* **The problem**: Repeat exactly the lines running from the first line of the data to the line containing "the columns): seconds", both ends included, and nothing else; drop the pictures.

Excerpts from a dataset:
((

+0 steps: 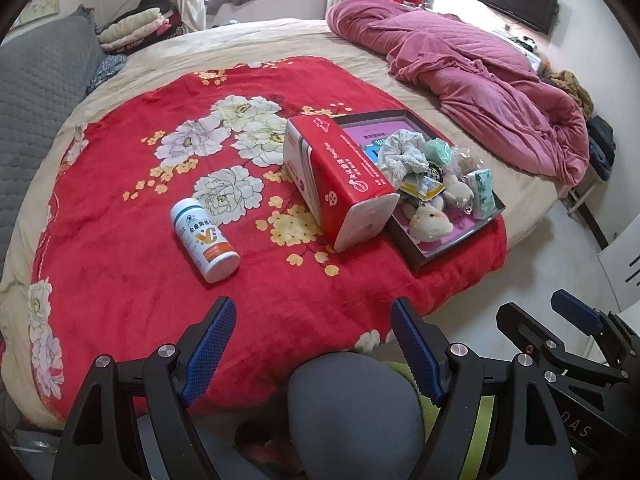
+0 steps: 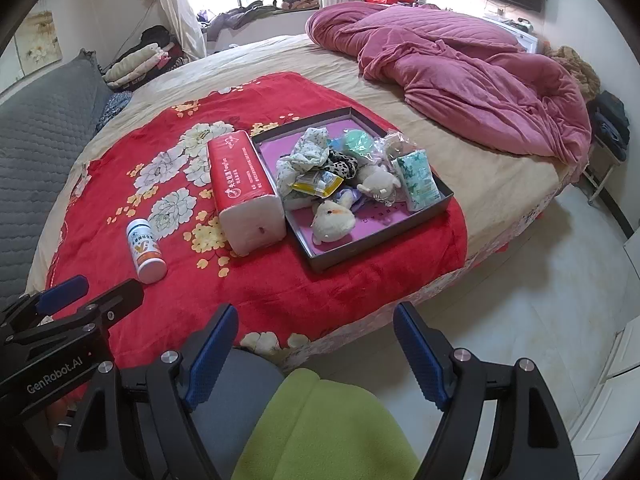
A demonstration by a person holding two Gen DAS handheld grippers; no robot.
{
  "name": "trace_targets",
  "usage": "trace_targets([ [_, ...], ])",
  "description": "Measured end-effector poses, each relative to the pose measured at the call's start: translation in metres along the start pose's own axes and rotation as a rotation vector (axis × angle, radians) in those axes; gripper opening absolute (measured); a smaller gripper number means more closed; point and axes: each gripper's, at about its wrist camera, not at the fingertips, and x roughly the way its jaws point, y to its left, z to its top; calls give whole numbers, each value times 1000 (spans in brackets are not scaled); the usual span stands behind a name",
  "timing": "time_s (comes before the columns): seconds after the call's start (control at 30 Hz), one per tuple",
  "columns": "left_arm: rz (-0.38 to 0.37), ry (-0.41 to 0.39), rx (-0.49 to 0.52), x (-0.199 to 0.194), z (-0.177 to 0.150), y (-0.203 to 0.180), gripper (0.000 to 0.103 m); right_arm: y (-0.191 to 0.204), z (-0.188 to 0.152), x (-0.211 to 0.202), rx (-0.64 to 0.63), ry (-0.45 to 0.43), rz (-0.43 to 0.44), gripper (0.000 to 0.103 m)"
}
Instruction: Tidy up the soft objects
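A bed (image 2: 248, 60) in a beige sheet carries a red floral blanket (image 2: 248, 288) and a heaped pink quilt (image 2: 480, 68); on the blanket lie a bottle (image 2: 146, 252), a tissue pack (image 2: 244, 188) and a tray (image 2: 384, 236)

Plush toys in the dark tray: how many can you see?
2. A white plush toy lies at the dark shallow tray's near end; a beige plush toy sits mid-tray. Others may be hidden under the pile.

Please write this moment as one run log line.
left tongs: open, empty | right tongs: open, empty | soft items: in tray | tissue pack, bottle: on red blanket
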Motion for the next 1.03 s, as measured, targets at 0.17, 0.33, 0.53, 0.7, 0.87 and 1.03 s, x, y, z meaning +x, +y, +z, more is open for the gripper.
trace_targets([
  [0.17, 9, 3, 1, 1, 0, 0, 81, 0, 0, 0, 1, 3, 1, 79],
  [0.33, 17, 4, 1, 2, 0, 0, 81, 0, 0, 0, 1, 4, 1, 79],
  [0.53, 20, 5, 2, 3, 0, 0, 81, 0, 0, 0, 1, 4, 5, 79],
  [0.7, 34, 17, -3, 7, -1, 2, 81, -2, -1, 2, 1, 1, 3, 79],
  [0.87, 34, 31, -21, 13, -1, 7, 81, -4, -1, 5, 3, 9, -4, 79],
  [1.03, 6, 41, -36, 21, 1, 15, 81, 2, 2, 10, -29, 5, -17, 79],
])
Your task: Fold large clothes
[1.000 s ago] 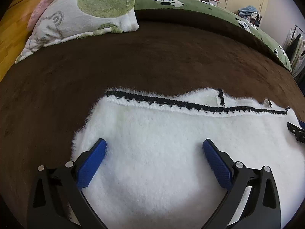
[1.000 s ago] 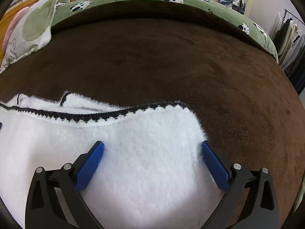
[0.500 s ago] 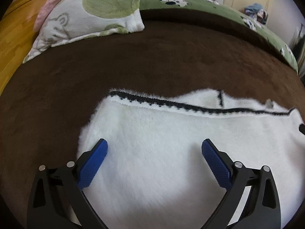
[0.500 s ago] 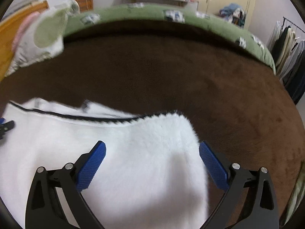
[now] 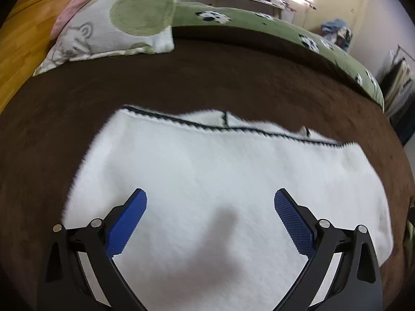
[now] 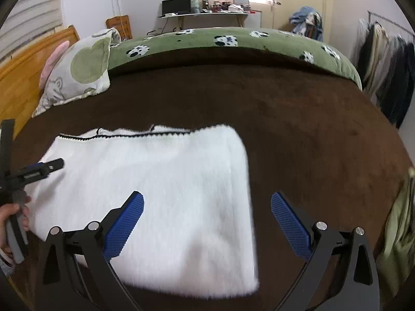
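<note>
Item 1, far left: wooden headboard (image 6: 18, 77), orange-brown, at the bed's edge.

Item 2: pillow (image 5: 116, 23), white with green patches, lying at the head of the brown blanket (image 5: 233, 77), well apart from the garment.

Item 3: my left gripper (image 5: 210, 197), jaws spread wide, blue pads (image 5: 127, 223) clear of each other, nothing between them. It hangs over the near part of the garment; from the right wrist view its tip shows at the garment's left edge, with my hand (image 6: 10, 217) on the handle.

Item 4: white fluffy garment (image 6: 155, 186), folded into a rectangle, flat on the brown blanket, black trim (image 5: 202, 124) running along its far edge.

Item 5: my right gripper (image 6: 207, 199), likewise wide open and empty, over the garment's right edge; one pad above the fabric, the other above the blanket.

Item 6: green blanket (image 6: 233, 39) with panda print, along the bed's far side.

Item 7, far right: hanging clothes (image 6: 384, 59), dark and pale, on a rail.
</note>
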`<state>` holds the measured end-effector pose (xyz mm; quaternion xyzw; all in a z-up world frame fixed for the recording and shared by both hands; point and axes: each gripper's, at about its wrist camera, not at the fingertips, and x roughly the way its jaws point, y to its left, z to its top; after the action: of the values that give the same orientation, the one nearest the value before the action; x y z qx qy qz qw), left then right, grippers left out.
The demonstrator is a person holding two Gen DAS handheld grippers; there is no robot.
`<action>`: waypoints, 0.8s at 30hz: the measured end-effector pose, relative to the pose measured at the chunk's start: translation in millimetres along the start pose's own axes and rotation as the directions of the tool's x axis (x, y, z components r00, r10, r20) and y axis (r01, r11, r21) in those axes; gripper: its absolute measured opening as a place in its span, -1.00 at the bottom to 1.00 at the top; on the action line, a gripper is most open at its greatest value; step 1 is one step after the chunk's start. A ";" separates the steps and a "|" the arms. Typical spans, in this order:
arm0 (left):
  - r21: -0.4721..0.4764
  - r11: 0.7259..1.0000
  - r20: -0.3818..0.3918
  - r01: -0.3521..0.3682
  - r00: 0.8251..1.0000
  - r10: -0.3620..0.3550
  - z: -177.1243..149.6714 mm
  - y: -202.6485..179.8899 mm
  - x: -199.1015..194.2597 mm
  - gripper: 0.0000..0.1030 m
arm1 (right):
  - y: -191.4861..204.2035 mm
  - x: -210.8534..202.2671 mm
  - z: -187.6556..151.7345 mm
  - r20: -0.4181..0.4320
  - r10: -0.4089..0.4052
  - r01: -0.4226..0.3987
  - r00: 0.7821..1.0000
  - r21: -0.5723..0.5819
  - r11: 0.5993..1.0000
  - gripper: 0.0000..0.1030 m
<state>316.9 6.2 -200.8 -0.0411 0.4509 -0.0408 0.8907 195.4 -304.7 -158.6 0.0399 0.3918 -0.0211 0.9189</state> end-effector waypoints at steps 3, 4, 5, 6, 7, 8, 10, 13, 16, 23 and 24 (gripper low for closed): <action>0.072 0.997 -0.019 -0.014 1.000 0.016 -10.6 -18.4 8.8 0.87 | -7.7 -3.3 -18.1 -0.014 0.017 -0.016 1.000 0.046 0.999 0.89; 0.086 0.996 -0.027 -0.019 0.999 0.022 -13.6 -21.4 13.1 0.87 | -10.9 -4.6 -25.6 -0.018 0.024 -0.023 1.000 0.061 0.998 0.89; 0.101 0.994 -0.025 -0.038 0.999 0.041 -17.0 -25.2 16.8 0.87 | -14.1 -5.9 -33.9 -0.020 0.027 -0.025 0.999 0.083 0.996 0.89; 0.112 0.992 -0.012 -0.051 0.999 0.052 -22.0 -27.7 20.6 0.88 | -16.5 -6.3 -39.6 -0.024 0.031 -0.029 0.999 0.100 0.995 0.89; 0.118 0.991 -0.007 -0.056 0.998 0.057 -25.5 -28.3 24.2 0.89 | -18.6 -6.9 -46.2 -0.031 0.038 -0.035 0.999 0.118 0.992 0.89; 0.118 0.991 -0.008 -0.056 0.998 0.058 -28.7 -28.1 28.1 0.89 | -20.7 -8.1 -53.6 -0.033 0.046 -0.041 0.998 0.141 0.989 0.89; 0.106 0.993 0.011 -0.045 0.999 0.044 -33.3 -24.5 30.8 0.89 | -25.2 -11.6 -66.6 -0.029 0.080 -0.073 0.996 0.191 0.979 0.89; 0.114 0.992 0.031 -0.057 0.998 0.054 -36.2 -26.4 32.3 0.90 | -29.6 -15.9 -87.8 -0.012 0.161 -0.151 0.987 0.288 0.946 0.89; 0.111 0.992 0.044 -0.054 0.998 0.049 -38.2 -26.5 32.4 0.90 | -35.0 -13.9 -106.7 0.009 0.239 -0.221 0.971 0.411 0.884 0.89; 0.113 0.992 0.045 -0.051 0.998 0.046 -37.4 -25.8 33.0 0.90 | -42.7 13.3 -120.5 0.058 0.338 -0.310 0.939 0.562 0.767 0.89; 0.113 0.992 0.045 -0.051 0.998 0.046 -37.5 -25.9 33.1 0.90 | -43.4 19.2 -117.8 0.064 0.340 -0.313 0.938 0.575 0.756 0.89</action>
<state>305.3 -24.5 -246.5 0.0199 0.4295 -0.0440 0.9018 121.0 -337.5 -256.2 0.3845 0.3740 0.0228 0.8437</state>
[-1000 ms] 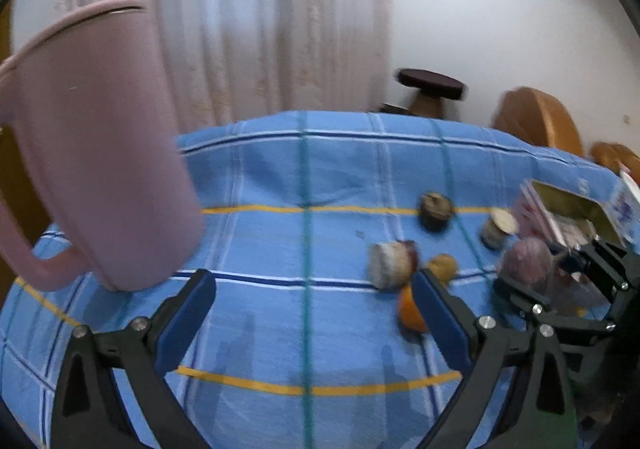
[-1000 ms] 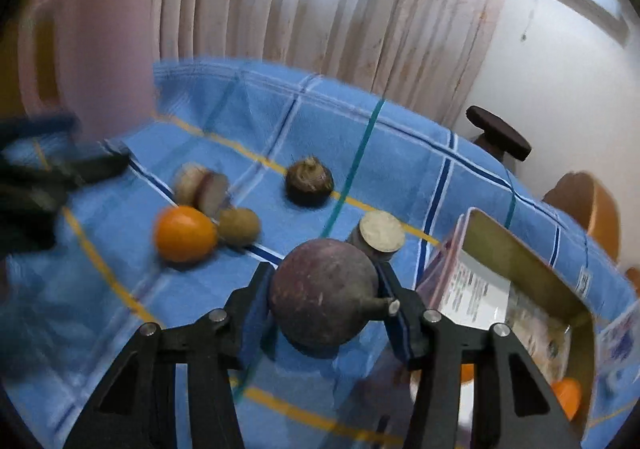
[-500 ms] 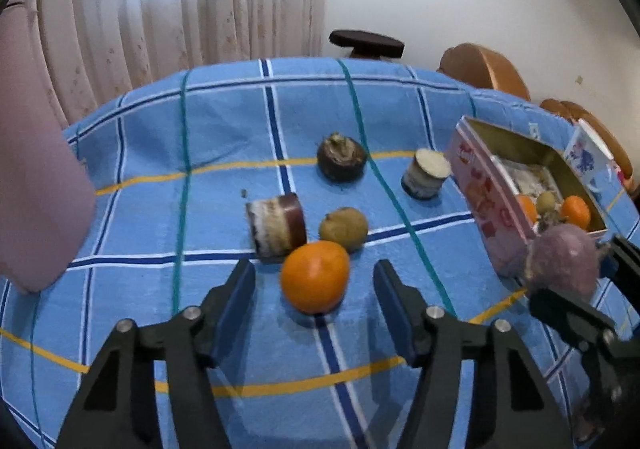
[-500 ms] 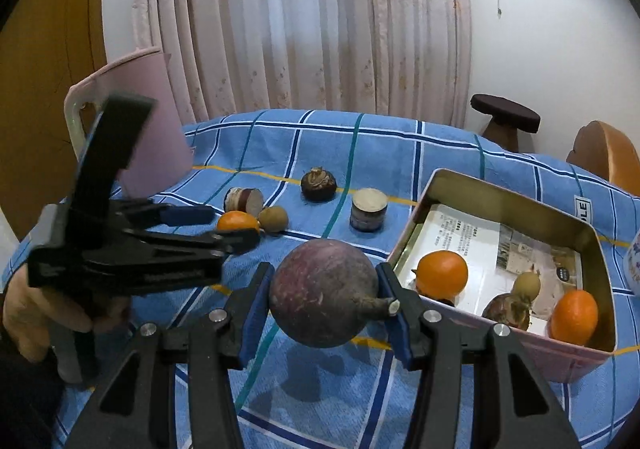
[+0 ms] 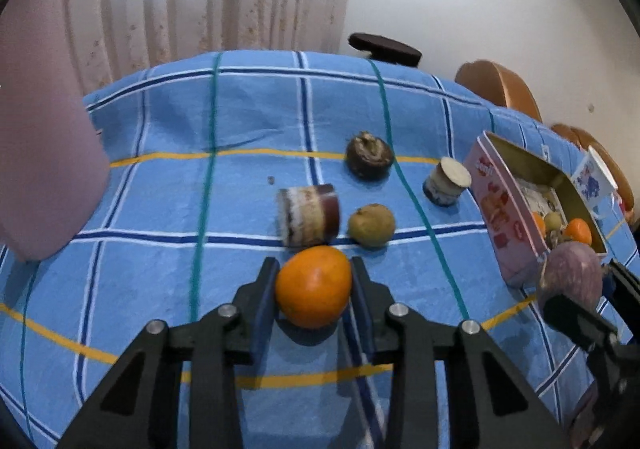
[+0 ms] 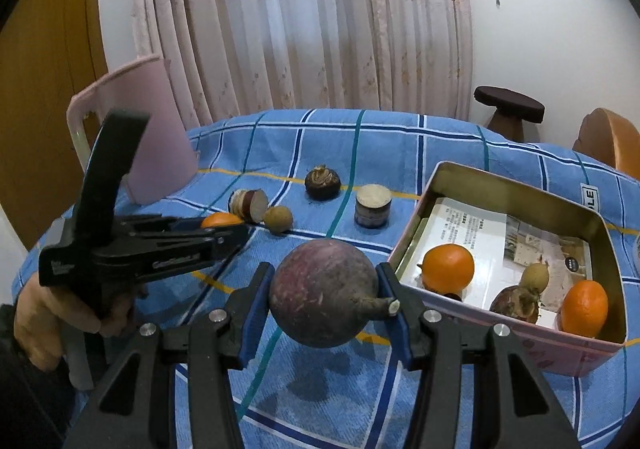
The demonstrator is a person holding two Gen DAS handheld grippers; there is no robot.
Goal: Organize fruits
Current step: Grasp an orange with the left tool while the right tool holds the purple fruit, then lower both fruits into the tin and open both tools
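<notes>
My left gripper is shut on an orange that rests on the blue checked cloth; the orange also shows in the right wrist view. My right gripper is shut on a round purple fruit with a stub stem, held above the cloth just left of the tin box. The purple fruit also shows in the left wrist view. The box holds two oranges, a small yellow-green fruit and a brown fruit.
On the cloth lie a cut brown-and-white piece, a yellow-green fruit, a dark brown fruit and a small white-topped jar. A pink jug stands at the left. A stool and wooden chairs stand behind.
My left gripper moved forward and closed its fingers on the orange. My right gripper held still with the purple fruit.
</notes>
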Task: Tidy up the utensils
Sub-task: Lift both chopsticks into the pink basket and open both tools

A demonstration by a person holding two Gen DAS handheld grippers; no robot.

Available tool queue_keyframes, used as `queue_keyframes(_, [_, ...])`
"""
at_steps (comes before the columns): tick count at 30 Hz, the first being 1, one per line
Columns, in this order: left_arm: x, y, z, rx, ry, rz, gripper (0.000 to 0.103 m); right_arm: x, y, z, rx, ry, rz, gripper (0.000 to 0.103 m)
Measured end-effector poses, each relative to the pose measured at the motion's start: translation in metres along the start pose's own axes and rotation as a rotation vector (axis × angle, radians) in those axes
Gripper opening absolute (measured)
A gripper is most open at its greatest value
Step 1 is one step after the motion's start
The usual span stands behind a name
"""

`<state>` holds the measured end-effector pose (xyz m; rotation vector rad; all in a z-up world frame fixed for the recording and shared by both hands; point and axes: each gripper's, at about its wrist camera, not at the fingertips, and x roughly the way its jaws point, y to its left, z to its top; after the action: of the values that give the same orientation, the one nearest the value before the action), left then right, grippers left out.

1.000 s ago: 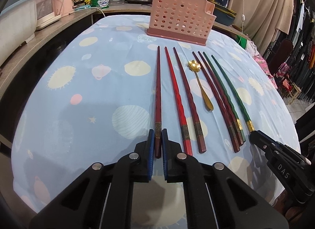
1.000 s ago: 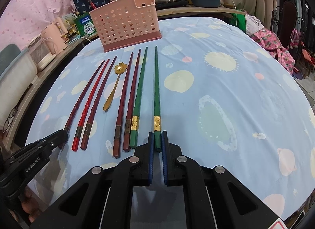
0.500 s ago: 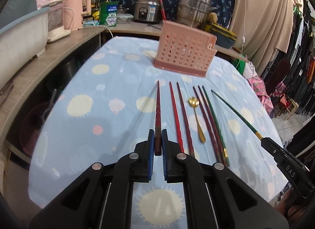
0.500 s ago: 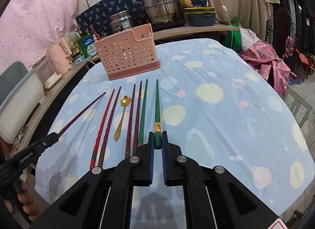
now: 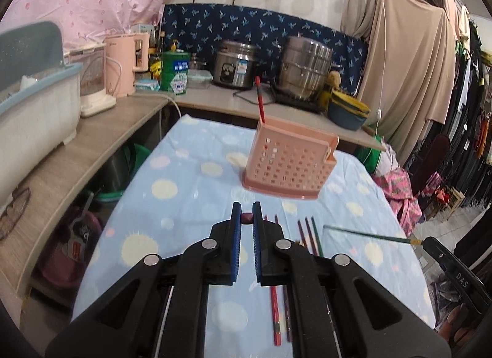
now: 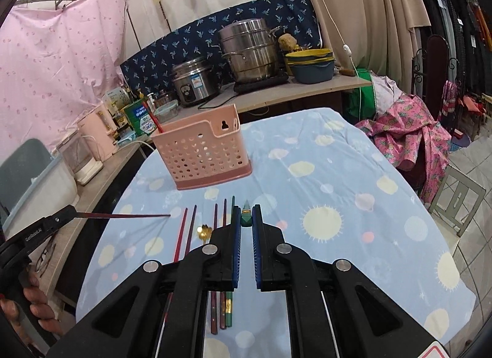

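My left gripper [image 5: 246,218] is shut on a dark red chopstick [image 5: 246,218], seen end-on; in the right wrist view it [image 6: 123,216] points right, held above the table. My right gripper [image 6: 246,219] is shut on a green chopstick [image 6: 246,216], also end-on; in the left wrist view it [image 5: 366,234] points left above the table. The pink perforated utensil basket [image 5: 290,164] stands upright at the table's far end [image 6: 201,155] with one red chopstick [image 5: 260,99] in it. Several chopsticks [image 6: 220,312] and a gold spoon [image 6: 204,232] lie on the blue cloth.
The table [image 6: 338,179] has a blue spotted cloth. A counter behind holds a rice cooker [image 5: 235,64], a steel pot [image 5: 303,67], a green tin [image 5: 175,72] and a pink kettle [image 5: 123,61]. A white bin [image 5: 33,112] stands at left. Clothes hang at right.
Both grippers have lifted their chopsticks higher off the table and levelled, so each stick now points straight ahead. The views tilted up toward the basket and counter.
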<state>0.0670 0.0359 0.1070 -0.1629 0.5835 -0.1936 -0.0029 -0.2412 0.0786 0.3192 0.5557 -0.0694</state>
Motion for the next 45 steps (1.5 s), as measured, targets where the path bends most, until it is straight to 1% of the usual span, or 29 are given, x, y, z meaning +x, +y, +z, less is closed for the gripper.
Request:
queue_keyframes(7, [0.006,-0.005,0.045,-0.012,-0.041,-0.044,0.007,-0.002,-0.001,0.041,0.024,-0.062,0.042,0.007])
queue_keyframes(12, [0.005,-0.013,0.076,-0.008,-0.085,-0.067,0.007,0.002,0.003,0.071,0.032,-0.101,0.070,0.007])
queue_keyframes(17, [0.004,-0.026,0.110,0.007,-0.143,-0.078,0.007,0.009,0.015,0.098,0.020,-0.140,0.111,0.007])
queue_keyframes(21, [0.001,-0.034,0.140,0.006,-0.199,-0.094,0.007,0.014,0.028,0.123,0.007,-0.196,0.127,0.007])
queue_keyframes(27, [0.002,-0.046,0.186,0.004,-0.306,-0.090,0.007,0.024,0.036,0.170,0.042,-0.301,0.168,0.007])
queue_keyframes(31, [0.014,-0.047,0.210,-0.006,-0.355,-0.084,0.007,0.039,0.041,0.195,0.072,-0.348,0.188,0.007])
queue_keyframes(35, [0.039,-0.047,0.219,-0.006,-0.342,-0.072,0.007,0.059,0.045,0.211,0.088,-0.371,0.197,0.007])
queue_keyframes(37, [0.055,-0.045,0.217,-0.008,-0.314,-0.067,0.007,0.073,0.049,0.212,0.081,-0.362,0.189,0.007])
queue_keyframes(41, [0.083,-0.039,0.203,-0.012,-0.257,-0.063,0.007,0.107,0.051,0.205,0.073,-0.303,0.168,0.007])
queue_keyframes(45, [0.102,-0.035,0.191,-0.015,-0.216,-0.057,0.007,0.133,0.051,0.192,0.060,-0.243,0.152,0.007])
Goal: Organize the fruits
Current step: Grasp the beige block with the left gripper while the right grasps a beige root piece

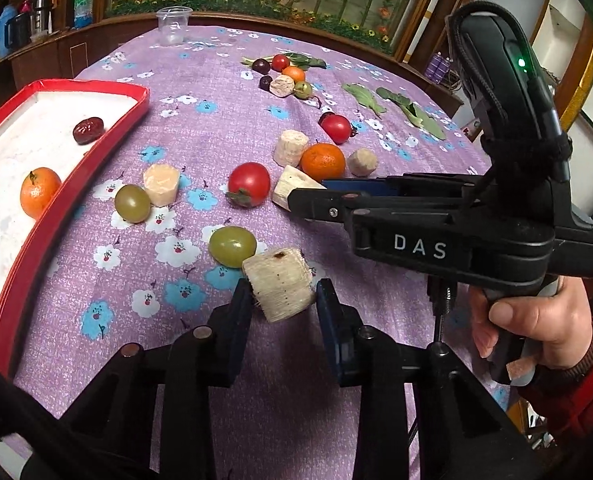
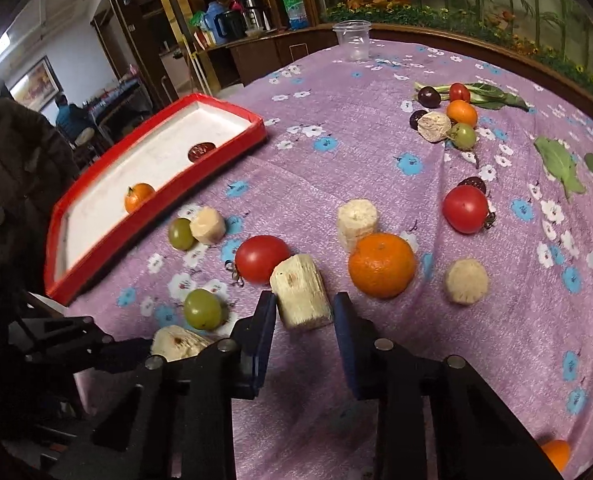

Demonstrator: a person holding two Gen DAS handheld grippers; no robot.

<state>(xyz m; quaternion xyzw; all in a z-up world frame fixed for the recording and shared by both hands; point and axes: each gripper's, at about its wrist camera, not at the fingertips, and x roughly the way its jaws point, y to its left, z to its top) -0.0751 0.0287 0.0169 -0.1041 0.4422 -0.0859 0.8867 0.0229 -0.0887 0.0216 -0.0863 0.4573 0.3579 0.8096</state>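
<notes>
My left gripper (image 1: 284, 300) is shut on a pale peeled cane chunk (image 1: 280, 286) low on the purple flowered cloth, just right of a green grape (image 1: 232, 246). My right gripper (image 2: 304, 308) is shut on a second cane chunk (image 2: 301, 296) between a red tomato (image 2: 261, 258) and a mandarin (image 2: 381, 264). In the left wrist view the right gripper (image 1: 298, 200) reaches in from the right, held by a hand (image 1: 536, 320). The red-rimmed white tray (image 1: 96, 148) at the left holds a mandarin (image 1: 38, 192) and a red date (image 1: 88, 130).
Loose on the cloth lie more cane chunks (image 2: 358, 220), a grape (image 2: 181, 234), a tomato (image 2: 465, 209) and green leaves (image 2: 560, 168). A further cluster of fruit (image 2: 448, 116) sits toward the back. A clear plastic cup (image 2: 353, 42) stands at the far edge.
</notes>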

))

* **Completed exercise**:
+0 steps: 
+0 steps: 
A demonstration by a person holding two Gen DAS handheld grippers; no robot.
{
  "name": "trace_targets",
  "usage": "trace_targets([ [_, ...], ])",
  "description": "Measured end-effector poses, each relative to the pose measured at the call's start: translation in metres along the start pose's own axes and rotation as a rotation vector (axis × angle, radians) in those axes; gripper opening absolute (measured); a smaller gripper number means more closed; point and axes: each gripper's, at about its wrist camera, not at the fingertips, and x roughly the way its jaws point, y to its left, z to its top; calls give whole numbers, each value times 1000 (spans in brackets are not scaled); the usual span stands behind a name",
  "timing": "time_s (comes before the columns): seconds after the call's start (control at 30 Hz), one per tuple",

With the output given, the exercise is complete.